*HOW TO COMPLETE THIS TASK:* From the records below, give the number of lines that include the word "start". Add no other words.

(Source records)

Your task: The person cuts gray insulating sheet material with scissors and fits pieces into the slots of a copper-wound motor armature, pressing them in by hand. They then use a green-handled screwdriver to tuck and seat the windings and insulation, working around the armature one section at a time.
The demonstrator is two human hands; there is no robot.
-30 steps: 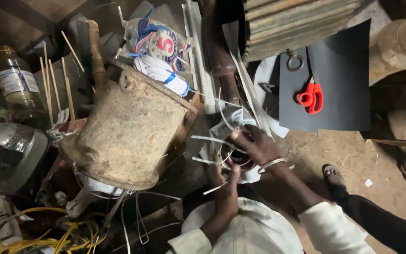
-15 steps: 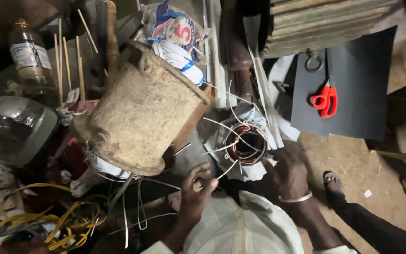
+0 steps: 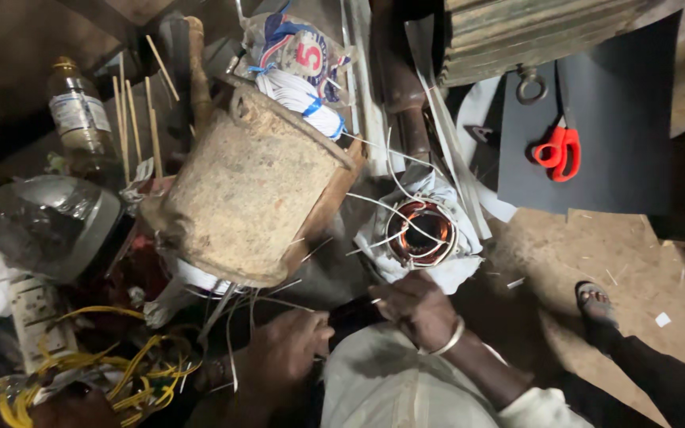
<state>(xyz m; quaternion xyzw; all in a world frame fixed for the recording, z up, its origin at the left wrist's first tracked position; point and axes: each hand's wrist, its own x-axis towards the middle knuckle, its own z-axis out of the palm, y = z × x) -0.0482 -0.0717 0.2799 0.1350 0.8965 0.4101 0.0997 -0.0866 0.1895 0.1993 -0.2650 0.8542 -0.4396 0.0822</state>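
Head camera looks straight down on a cluttered repair spot, and the handiest landmark is the small motor stator [image 3: 420, 232], a ring of copper windings sitting in a nest of white cloth or paper with pale insulation strips and wire ends fanning out of its bore. Just below the stator the right hand [image 3: 418, 309], a metal bangle at the wrist, is curled half closed with its fingertips on a thin white strip or wire; whether it truly pinches that strip I cannot tell. Below and to the left of the stator the left hand [image 3: 287, 353] is loosely curled among loose wires, and nothing clearly sits in its grip. The stator seems propped with its bore facing up so the slots can be reached from above. Left of the stator, touching or nearly touching its wrapping, a large rusty drum-shaped housing [image 3: 251, 186] lies tilted on its side. Above the stator a bundle of white cord in a printed bag [image 3: 299, 59] rests on the heap, and up to the right red-handled scissors [image 3: 558, 152] lie on a dark sheet [image 3: 620, 135], probably insulation stock kept near for cutting. Far left of the stator stand a plastic bottle [image 3: 79, 119] and thin wooden sticks [image 3: 132, 119], with yellow wires [image 3: 132, 372] tangled lower down.
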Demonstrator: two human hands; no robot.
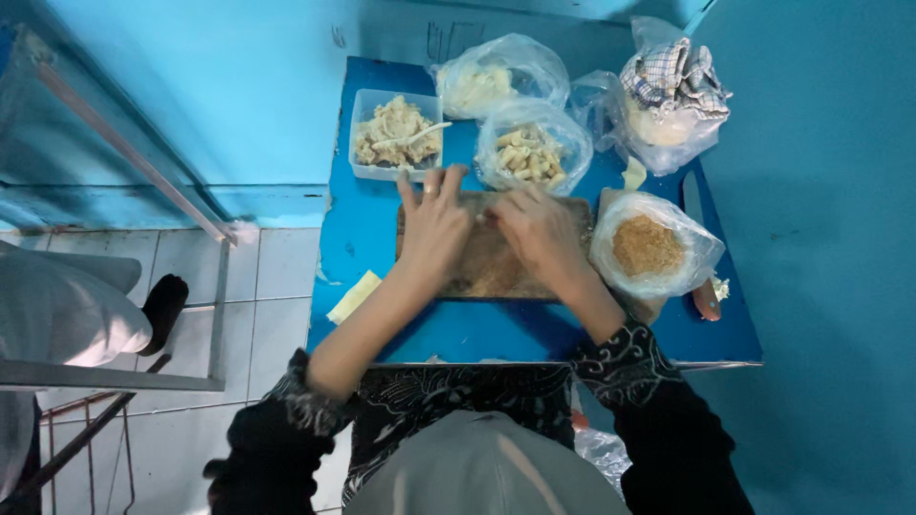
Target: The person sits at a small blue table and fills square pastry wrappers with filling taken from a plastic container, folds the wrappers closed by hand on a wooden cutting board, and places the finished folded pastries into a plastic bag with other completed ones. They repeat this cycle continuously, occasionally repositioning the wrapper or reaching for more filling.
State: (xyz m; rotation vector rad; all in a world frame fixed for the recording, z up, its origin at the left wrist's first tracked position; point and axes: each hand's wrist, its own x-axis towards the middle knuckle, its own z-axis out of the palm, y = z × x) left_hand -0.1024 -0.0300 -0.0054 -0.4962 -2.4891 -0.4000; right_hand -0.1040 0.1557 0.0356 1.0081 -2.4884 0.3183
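A small blue table (363, 238) stands in a corner of turquoise painted walls (248, 86). Left of the hands, pale square floor tiles (267, 286) show below a metal frame (219, 315). The light is cool and dim.

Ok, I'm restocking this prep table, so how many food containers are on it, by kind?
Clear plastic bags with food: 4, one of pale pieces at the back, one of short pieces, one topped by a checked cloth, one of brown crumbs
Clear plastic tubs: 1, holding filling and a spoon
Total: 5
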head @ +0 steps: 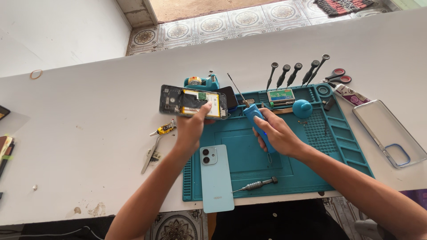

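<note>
Opened phone (193,102) pinched in left hand (191,129) fingers, electric screwdriver (258,122) gripped by right hand (278,133)

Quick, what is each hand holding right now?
Left hand: closed, holding the opened phone.
Right hand: closed, holding the blue electric screwdriver.

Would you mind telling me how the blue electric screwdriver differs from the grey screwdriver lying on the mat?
The blue electric screwdriver is thick-bodied and gripped in the right hand, its thin bit raised toward the opened phone that the left hand holds. The grey screwdriver is slim, metallic and lies flat, untouched, on the teal mat. Both sit over that mat.
</note>
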Demonstrator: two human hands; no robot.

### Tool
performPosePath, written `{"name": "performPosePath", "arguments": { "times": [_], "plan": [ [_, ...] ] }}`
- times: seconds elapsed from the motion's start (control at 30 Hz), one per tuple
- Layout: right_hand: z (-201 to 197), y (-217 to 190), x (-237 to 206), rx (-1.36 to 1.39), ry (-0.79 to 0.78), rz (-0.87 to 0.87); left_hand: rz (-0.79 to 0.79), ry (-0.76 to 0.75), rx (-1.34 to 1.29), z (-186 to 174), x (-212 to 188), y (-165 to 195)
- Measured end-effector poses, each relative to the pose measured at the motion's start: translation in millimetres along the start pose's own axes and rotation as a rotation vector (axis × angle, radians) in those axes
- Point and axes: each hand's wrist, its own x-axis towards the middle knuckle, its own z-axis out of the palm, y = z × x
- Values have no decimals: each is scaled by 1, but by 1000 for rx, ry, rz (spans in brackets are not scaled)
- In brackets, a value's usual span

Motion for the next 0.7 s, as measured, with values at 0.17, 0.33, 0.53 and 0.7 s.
{"name": "performPosePath", "arguments": {
  "times": [0.17, 0.33, 0.53, 0.7],
  "plan": [
    [-1, -1, 0, 56, -45, -18, -46, 67, 1, -9, 8, 5],
    [-2, -4, -2, 50, -52, -40, -77, 54, -171, -11, 14, 10],
    [-6, -5, -3, 10, -10, -78, -149, 2, -478, -12, 10, 18],
    [-6, -4, -3, -7, 2, -98, -68, -15, -340, -11, 6, 21]
  ]
}}
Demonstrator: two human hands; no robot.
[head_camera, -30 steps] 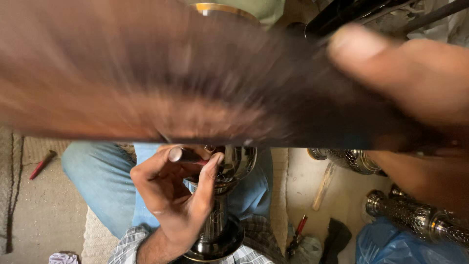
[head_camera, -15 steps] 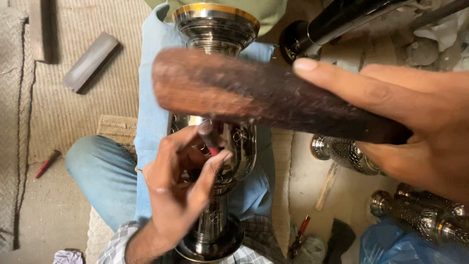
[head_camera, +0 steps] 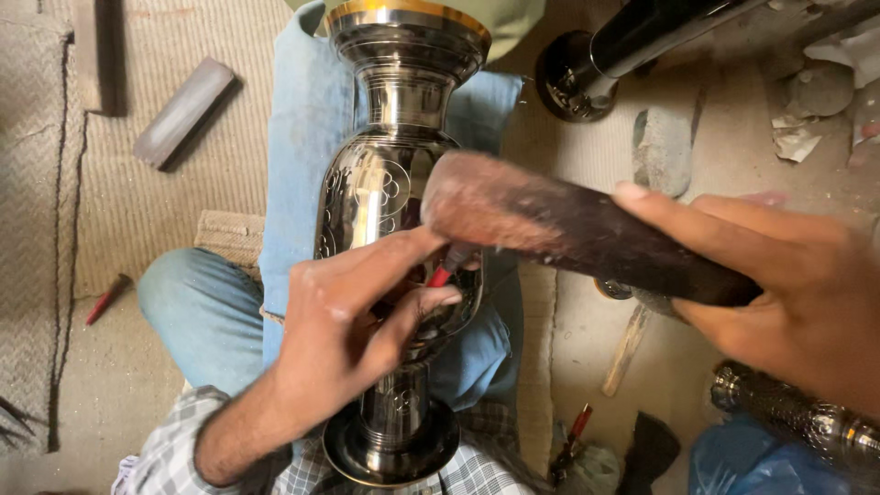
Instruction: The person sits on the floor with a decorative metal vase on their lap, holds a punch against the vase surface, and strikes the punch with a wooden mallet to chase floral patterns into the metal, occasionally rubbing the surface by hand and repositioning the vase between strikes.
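Mallet (head_camera: 587,234) down from raised blur a second ago, head now at red-handled chisel (head_camera: 443,272) top. Right hand (head_camera: 797,293) fingers wrapped shut round mallet handle. Left hand (head_camera: 353,316) fingers pinch chisel against dark engraved vase (head_camera: 394,192) lying across my lap; strike landing

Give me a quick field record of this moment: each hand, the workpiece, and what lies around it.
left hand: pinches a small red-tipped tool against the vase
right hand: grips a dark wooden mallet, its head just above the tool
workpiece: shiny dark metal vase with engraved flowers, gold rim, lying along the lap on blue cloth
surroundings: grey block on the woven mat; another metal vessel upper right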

*EXERCISE RESPONSE:* 2